夕食は、同じ団地に住む北欧出身のMさん手作りのチリコンカンを購入。ホームメイドクッキングだけに、偽りなき自然食に近い美味。豪州産の赤にはぴったり。
私が住んでいる団地の住民同士は、フェイスブック上でグループを作って、情報交換や売買取引を行っている。ゴルフコースの何番ホール付近に蛇が出たというようなアラート情報の共有から、ペットゲージや中古車の売買取引まで、幅広く共同体の営みが微笑ましく行われている。
食べ物に関しても、本格的なカフェ運営から個人ベースの単品出品、ないし宴会料理ケータリングまで豊富に取り揃えている。このような共同体取引は、悪質なものが極めて少ない。
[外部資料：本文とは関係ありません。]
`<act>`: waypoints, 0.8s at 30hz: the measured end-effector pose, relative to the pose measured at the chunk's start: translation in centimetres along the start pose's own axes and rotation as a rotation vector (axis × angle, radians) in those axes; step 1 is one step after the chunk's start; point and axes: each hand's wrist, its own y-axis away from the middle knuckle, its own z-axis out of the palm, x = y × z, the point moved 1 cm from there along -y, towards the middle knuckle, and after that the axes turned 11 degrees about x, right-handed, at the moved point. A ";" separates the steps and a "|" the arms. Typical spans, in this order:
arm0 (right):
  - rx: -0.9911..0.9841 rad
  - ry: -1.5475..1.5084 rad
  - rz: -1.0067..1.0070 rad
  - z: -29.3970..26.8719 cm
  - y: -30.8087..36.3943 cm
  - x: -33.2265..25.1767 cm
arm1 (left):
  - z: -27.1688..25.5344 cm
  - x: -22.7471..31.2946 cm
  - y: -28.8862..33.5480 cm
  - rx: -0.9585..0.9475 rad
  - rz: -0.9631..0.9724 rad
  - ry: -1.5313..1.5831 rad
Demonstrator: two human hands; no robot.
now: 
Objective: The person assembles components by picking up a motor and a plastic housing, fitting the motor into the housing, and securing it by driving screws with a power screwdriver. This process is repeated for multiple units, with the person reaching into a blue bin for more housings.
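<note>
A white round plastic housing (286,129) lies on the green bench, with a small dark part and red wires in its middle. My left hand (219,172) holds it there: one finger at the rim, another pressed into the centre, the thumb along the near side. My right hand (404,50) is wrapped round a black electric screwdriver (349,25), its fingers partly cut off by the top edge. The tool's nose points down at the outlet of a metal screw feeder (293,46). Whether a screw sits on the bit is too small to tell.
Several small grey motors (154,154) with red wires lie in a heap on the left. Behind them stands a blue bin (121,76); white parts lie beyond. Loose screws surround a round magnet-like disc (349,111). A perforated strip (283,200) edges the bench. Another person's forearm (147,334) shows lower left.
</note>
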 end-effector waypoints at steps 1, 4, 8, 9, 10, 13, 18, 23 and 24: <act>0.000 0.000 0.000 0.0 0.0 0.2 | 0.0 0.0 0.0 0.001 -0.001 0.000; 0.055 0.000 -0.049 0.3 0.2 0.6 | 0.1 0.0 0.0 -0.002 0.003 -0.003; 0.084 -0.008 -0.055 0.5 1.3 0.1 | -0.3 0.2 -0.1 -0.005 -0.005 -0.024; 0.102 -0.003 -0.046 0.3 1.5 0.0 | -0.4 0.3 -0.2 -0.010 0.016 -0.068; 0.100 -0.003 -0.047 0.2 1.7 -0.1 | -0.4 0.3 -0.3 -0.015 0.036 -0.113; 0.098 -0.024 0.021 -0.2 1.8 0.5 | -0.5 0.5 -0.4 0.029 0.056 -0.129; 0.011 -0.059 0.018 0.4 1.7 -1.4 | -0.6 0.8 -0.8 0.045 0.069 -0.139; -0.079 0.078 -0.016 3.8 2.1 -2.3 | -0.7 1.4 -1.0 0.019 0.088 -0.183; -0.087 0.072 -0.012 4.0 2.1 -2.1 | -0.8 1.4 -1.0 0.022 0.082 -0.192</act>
ほとんどないと思ってもいい。なぜなら、相手や客が全員住民でグループに参加しているので、少しでも問題を起こしたらたちまち悪評が広がり、村八分を食らってしまうからだ。
コロナの長期化によって、マレーシアは個人営業の全盛期を迎えようとしている。Person-to-Personという意味で個人対個人の「P2P」は、サプライチェーンの短縮と取引コストの削減につながり、アンチ企業化というか、前近代に向けて産業構造の逆戻り現象が起きつつある。第三次産業の集約(絶対量の減少)が進んでいるように思える。
そうした大変革のなか、滅びるものもあれば、変容するものも、新たに生まれるものもある。コロナを「禍」と捉えるか、「福」と捉えるか。危機を「危」と捉えるか、「機」と捉えるか。人それぞれ違う。その結果、社会的格差が拡大する方向に流れることはほぼ間違いない。
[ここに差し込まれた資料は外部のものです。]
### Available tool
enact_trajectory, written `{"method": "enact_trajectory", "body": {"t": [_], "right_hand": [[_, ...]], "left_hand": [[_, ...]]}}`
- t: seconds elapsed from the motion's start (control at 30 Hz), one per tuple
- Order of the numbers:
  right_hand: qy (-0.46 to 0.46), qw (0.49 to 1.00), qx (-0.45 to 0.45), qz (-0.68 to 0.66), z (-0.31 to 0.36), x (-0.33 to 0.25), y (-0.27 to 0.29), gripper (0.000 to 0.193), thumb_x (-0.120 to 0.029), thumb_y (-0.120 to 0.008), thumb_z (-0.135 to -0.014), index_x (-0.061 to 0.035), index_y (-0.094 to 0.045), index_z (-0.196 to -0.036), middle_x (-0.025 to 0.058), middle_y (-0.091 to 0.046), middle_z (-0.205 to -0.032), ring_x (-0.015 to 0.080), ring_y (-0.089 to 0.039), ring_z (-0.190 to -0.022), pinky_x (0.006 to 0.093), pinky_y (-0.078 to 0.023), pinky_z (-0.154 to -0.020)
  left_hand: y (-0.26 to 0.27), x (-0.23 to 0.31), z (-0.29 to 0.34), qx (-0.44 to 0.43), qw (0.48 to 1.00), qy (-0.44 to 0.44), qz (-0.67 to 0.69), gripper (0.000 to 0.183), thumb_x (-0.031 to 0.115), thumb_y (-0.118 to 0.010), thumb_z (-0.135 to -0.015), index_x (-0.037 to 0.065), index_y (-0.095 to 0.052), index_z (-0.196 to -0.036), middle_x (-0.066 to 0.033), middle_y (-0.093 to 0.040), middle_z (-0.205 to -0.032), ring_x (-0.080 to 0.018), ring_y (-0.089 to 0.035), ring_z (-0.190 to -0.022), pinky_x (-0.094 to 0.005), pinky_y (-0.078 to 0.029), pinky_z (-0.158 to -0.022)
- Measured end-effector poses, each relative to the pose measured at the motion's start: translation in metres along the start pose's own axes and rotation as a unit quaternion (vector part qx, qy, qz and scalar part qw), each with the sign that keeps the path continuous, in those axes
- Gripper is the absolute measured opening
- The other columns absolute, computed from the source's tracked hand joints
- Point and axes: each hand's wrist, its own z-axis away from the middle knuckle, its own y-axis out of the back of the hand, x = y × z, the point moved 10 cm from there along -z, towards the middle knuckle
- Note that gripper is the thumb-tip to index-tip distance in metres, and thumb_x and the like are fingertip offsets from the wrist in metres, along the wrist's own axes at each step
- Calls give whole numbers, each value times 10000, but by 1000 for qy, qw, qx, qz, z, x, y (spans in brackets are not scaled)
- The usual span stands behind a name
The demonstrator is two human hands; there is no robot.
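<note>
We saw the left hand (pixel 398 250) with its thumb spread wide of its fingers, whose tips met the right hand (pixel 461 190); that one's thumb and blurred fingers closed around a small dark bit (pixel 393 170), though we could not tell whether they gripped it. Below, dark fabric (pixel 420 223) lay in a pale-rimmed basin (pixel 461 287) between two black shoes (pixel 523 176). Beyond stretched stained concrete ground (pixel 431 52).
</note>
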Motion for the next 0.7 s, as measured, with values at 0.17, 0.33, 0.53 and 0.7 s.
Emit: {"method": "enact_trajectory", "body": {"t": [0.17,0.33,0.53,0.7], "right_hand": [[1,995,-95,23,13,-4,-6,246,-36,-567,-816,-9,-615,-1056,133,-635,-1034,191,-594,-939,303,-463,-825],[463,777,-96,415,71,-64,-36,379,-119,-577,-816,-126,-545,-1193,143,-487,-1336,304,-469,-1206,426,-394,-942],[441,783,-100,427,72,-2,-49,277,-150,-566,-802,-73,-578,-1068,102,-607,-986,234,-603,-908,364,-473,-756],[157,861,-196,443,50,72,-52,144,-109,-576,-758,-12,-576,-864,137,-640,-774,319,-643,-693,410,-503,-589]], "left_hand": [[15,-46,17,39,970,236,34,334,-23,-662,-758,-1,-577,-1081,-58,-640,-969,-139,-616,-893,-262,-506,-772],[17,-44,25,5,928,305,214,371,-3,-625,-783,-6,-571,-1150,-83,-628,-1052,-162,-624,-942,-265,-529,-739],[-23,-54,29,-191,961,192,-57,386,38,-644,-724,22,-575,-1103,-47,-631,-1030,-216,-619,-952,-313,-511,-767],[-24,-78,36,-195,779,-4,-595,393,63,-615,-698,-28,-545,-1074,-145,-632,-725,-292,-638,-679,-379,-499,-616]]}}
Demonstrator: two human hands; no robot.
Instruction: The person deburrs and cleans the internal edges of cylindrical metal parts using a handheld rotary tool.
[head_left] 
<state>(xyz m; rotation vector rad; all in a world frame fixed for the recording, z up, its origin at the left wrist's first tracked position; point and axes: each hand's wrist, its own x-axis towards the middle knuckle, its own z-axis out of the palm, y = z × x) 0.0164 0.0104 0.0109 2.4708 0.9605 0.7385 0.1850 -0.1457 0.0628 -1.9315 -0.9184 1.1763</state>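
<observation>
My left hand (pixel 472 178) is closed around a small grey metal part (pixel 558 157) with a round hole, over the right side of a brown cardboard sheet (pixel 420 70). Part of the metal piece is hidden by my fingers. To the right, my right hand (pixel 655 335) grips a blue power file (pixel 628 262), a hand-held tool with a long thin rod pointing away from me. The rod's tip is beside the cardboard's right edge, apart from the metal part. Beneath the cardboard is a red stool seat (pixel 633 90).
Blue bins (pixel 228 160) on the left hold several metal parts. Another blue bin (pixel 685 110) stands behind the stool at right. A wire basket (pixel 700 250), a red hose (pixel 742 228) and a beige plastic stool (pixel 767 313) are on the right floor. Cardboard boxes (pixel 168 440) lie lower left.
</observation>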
私の回りにコロナに関係なくビジネス絶好調の人も結構いる。コロナが何年も長引いた場合、衰退分野と成長分野を見分け、時勢の上昇気流に乗れば、第二終戦の飛躍を手にすることも夢ではない。死屍累々のサバンナ、ハゲタカがグルグル頭上を飛んでいる。生存競争には善も悪もない。
個人は、企業や国に対する依存を希薄化させ、デカップリングしていく。これが幸せになるための唯一の方法。